» Try it
An exact copy of the lines of the listing below between the "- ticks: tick" line and the "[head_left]" line, both included, is the whole answer; please omit the pictures.
**** Raw data ****
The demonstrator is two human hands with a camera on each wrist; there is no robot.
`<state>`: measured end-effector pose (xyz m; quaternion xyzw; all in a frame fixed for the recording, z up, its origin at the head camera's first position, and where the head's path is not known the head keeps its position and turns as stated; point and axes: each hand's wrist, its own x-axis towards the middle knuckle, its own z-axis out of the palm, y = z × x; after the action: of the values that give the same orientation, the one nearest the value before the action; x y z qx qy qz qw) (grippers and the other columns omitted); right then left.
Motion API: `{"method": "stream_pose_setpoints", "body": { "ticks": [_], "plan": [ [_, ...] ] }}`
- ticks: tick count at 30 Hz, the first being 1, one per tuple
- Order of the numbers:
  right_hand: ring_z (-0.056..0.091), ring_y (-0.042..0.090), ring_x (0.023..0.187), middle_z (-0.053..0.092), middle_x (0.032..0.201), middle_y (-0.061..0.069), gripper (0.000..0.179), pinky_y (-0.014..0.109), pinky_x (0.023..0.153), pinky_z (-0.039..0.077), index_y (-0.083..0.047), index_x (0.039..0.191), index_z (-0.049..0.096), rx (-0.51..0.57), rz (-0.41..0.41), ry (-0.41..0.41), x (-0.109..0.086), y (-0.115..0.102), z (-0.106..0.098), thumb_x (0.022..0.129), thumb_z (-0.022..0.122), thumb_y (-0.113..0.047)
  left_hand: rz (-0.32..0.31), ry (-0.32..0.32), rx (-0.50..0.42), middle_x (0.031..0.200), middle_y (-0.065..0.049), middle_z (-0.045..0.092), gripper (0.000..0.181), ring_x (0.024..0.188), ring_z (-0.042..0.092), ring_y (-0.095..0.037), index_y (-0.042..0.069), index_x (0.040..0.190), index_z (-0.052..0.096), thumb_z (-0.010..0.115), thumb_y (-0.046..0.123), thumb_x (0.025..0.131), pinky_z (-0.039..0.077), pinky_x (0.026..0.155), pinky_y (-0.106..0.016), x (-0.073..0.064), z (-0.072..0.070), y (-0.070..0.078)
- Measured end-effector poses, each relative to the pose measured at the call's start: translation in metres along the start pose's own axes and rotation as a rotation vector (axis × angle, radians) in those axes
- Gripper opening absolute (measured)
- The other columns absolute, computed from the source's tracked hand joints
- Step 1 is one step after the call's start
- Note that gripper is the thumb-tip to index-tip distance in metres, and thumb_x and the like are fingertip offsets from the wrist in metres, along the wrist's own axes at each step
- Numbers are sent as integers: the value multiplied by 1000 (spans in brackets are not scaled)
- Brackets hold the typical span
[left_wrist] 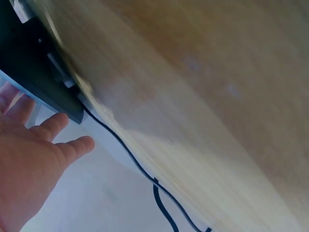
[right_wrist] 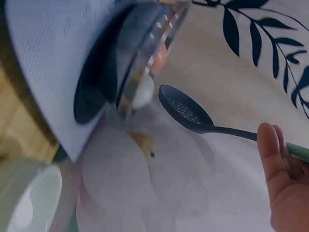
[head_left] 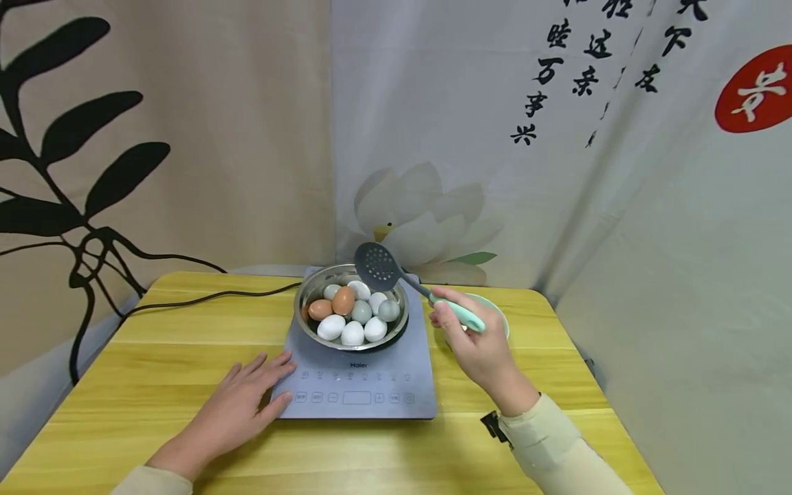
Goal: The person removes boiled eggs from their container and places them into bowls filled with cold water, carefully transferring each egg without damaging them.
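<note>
My right hand [head_left: 481, 345] grips the mint-green handle of a grey slotted spoon [head_left: 377, 267], its perforated head raised over the back right rim of a metal pot [head_left: 346, 344]. Inside the pot lie several eggs: brown eggs [head_left: 343, 300], white eggs [head_left: 331, 327] and pale bluish ones [head_left: 361, 312]. Beneath the pot is a flat induction cooker [head_left: 396, 375]. At the cooker's left edge, my left hand [head_left: 241, 405] touches it with spread, nearly straight fingers. The spoon's head hangs apart from the eggs in the right wrist view.
A pale green bowl [head_left: 502, 317] stands right of the cooker, partly hidden behind my right hand. A black power cord [head_left: 210, 297] runs off the wooden table [head_left: 185, 357] at the left. Printed curtains [head_left: 260, 137] hang behind and on the right.
</note>
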<state>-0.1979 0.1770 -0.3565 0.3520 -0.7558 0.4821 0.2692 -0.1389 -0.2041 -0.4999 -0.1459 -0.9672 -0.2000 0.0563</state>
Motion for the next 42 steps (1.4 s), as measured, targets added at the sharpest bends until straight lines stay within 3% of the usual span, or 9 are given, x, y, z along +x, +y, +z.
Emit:
{"method": "stream_pose_setpoints", "body": {
  "ticks": [7,13,19,25,28,33,36,42],
  "plan": [
    [70,14,75,78,83,6,26,23,68,58,5,125,75,-81,-11,-61,1,9,30,99,67,3,4,-1,-13,168,0,49,54,152,45,-50,22,152,62,64,50,106,31,117,-82,1,1,2],
    [72,15,84,80,89,4,27,34,77,62,2,127,75,-115,-34,-104,-1,9,36,101,67,1,2,7,-14,167,-1,50,54,151,47,-51,21,151,63,65,49,105,32,116,-83,0,-1,2],
    [74,16,81,79,88,5,28,26,74,62,2,126,75,-93,-39,-90,-9,5,37,99,67,3,-2,0,-16,167,-1,51,54,151,46,-51,21,151,63,65,48,105,31,117,-82,0,-2,0],
    [75,11,81,80,87,10,27,22,73,63,4,125,75,25,31,-88,-20,-7,38,99,66,6,-2,5,-22,166,-1,51,53,151,46,-51,21,151,64,66,48,105,31,117,-82,0,-3,0],
    [77,9,81,80,90,17,27,26,73,66,7,124,73,108,66,-74,-28,-14,36,99,62,11,5,10,-23,166,-2,52,53,150,47,-51,21,150,64,66,47,105,31,116,-83,0,-3,0],
    [79,18,79,78,95,24,28,34,73,68,12,124,71,214,130,-25,-41,-22,31,100,56,15,9,21,-21,166,-2,52,52,151,46,-51,20,150,64,67,45,104,31,117,-82,0,-3,0],
    [78,20,81,77,97,20,28,35,72,68,13,124,70,262,151,-17,-46,-23,27,102,54,15,8,27,-22,166,-2,52,52,151,46,-51,20,150,64,68,44,104,31,117,-82,0,-3,-1],
    [78,12,86,77,105,0,30,36,71,68,19,125,66,334,117,-40,-51,-18,19,101,49,20,9,21,-19,166,-2,51,52,150,47,-51,20,151,64,66,46,105,31,117,-82,-1,-2,-1]
  ]
}}
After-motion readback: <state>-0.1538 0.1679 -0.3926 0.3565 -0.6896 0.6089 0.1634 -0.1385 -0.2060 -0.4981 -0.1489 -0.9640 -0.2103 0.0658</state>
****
» Output for this exercise
- ticks: tick count at 30 Hz, the first being 1, one per tuple
- Order of the numbers:
  right_hand: ring_z (-0.056..0.091), ring_y (-0.042..0.090), ring_x (0.023..0.187), middle_z (-0.053..0.092), middle_x (0.032..0.201), middle_y (-0.061..0.069), gripper (0.000..0.179), pinky_y (-0.014..0.109), pinky_x (0.023..0.153), pinky_z (-0.039..0.077), index_y (-0.083..0.047), index_x (0.039..0.191), index_z (-0.049..0.096), rx (-0.51..0.57), rz (-0.41..0.41), ry (-0.41..0.41), x (-0.109..0.086), y (-0.115..0.102), z (-0.106..0.098), thumb_x (0.022..0.129), thumb_z (-0.022..0.122), thumb_y (-0.113..0.047)
  left_hand: rz (-0.32..0.31), ry (-0.32..0.32), rx (-0.50..0.42), middle_x (0.031..0.200), middle_y (-0.065..0.049), middle_z (-0.045..0.092), gripper (0.000..0.181), ring_x (0.024..0.188), ring_z (-0.042..0.092), ring_y (-0.095..0.037), index_y (-0.042..0.069), index_x (0.040..0.190), index_z (-0.052..0.096), thumb_z (-0.010..0.115), thumb_y (-0.046..0.123), thumb_x (0.025..0.131), pinky_z (-0.039..0.077), pinky_x (0.026..0.155), pinky_y (-0.106..0.016), x (-0.073..0.064), z (-0.072..0.070), y (-0.070..0.078)
- Measured end-effector poses, each relative to the pose measured at the call's start: translation in metres along the start pose's own axes and rotation as a rotation vector (axis × angle, radians) in those axes
- Gripper opening absolute (measured)
- The other columns absolute, computed from the source's tracked hand joints
- Step 1 is one step after the call's start
- Note that gripper is the thumb-tip to index-tip distance in metres, and thumb_x and the like are fingertip offsets from the wrist in metres, along the wrist's own axes at each step
- Numbers are sent as integers: the value multiplied by 1000 (spans in brackets are not scaled)
- Brackets hold the typical span
[left_wrist] 
[right_wrist] 
[head_left] 

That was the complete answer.